On the second and third responses I gave the guy indication that I was interested in his visit to Vancouver. I treated it just like I would any first response to indicate a positive response and to get a better understanding of the client. In each we emailed back and forth about five times. The about the fourth email from the second one gave the following message (paraphrased, with me having provided my business upon his request): "I will send you a money order for six thousand US dollars. You will keep two thousand for your fees plus five hundred dollars to rent a suitable hotel room for the two of us and send the balance of three thousand five hundred to my business partner in the United States." I couldn't resist teasing the obvious issue here: why not send the $3500 directly to his business partner rather than through me. I got a hazy nonsensical response about taxation issues while assuring me that this was a legal way to avoid the tax problems. I was still scratching my head: absolutely everything about this stank so badly, yet I couldn't see exactly where the bullshit was. Then it came. His next email was in a much hastier tone than the previous ones had been. He'd just found out that due to postal regulations he couldn't mail me six thousand dollars without problems, so he needed my bank account number and other pertinent information so he could wire the money to me. Suddenly the picture was clear: this is the exact same scam as the "I need our help in getting $140,000,000 out of my country." It is very complex, but it involves a degree of identity theft and the end result is that you suddenly discover your bank account has a huge debit balance. There never was any six thousand dollars: they just wanted all your money (and then some) from your bank account.

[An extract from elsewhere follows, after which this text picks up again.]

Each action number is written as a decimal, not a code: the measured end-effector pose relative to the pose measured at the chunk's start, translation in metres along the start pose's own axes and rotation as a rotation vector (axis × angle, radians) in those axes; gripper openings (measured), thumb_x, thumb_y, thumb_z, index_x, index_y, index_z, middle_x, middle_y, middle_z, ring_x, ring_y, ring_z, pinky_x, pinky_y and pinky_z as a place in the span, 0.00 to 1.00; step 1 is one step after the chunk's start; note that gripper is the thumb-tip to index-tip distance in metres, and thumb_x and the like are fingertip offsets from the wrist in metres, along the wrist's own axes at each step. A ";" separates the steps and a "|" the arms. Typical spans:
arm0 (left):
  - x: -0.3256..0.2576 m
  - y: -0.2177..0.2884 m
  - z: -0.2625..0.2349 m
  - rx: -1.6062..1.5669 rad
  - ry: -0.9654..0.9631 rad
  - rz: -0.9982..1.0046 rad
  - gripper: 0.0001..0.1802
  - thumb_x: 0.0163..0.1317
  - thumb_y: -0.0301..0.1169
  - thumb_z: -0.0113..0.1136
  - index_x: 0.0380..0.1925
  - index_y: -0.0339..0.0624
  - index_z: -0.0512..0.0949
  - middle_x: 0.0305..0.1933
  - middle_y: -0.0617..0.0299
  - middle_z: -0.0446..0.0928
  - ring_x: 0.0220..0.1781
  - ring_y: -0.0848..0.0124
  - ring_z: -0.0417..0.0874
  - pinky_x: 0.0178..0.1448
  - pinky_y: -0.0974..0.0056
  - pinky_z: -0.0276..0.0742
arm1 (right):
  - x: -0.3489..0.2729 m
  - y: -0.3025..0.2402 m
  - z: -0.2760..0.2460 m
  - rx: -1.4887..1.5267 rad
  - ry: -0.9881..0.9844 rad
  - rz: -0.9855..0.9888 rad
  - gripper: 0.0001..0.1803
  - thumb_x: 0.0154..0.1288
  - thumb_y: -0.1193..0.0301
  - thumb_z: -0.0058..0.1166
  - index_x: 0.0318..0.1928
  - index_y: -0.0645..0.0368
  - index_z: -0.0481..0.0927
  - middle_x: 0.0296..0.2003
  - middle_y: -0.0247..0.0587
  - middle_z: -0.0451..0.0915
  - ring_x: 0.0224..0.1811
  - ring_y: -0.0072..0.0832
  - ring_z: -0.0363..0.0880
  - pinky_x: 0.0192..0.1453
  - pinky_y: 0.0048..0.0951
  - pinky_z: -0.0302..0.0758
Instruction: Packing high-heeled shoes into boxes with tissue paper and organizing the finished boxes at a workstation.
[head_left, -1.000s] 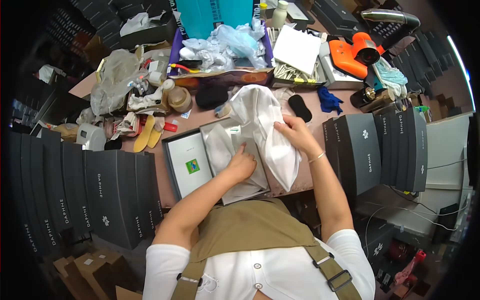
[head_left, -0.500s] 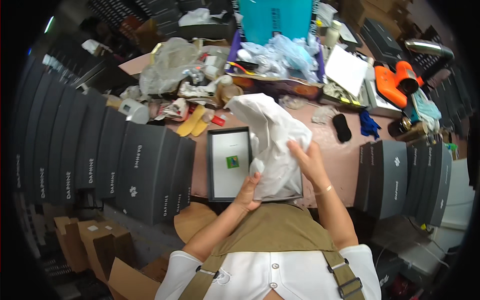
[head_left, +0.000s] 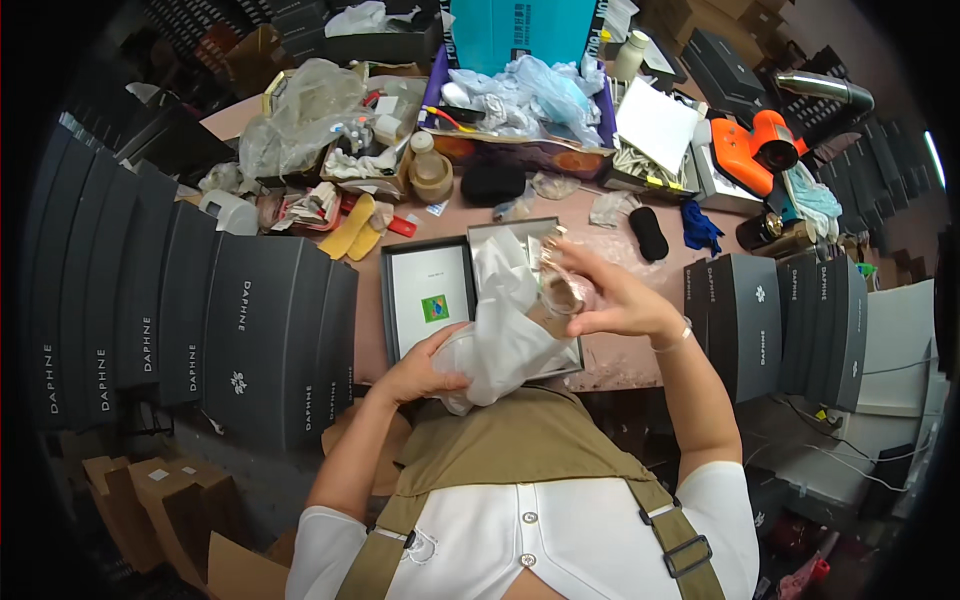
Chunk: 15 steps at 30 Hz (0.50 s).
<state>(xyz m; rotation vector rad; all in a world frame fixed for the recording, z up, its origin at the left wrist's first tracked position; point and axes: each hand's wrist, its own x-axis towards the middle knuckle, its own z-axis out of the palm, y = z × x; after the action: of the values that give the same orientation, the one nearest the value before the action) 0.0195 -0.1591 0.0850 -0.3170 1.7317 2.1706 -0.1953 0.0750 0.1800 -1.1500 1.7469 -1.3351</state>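
My left hand [head_left: 428,371] is closed on the lower left side of a crumpled white wrapping [head_left: 508,325], thin as tissue or soft cloth. My right hand [head_left: 625,300] curls round a pinkish-tan shoe [head_left: 568,292] with clear plastic about it, at the wrapping's upper right side; the fingers hide much of its shape. Under both lies an open dark grey shoe box [head_left: 572,362], largely covered. Beside it on the left rests its shallow dark-rimmed lid [head_left: 390,310], white inside with a small green sticker [head_left: 434,307].
Dark shoe boxes stand in rows at left [head_left: 265,330] and right [head_left: 745,325]. Behind are yellow insoles [head_left: 350,232], a bottle in a tape roll [head_left: 430,170], a purple-sided bin of plastic bags [head_left: 530,100], a black oval pad [head_left: 648,234], a blue cloth [head_left: 701,226] and an orange heat gun [head_left: 745,150].
The white wrapping has come down and left with my left hand. My right hand has let go of its side and now grips the shoe, which has come into sight.
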 end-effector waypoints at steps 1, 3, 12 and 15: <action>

I didn't follow the third one all the way through. Once I was sure it was going the same direction as the previous encounter I simply wrote back a direct, "Your scam is full of bullshit. Any further communication will be treated as harassment and turned over to legal authorities in Silver Springs (I deliberately was informing him I knew his location) for full investigation." He never responded.

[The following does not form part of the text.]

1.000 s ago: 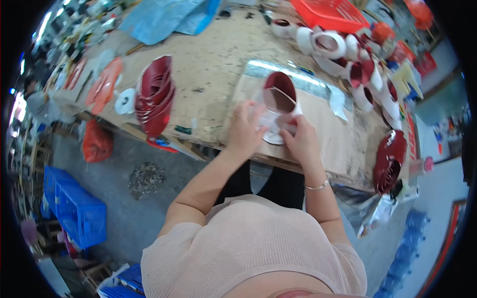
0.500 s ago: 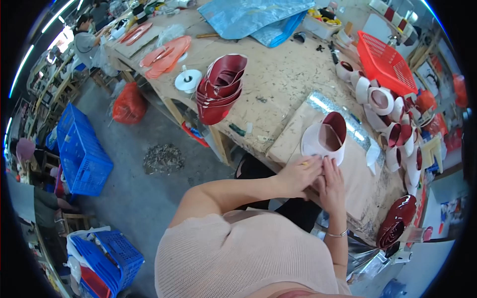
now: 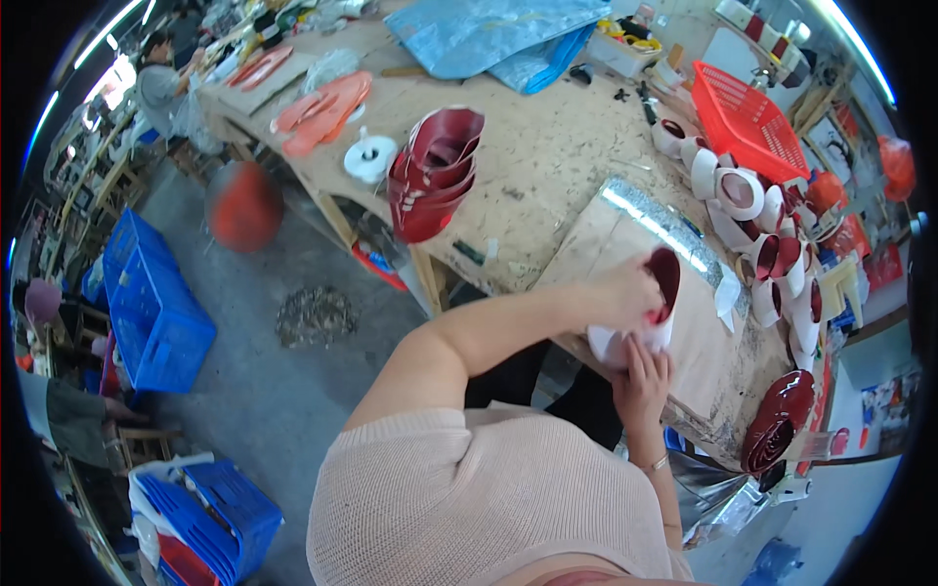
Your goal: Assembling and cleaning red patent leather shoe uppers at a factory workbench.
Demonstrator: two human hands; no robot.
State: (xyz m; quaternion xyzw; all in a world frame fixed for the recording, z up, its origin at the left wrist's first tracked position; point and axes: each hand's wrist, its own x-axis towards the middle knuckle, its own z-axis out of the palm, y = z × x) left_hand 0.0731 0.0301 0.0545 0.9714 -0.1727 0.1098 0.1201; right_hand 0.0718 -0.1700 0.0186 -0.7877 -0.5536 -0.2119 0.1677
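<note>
1. We have both hands on the white-and-red shaped piece [image 3: 653, 311], which sits on the pale board [image 3: 625, 244] at the workbench [image 3: 547, 146] edge.
2. Our left hand [image 3: 625, 293] is clamped over its top; our right hand [image 3: 642, 376] presses its lower side, fingers together.
3. Since a second ago the piece has turned from open-side-up to lying sideways (our view swung left too), so the handling looks mid-way.
4. The stack of red pieces [image 3: 435, 171] lies well apart.

bare workbench [image 3: 547, 166] left of hands, shoe uppers [image 3: 772, 244] crowding right
</note>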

More recently a fourth one came that I followed through on. I contracted with the client for $2,000. He sent me six money orders in the amount of $700 each, or $4200. I naïvely responded asking if he wanted to double our time or if there'd been a mistake. His response now was that he wanted me to send the extra $2200 back to him via Western Union. How does this scam work? Simple: the money orders he sent me were counterfit. I deposit them in my bank account and wire him the money before they come back as no good and the money gets reversed out of my bank account. Net result: I'm out $2200. Sadly I'm sure many escorts are falling for this scam as they're obviously investing a lot of time into it which they wouldn't be if it wasn't working.

I took the fake money orders to the post office where I talked at length with a postal inspector (we've since communicated more by phone and email). He notes this scam is on a massive scale and is a huge problem costing a lot of unsuspecting escorts huge amounts of money.

I haven't been able to discern how many people are involved in this scam, though know for sure it is at least two. One of them is a guy named Morgan Ian who lives in Scarborough, England. A second party is unnamed in somewhere New York State. I strongly suspect the Nigerian one is a third person and am not sure if he is connected to the other two. To date I've received dozens of emails for variations on this scam.

The message for all is simple and universal: your intuition should always be heavily relied on with all client contacts. The more you listen to it, the better it will develop to guide you on issues of common sense and reliability. Never let your desire for the dollar make you ignore that little voice.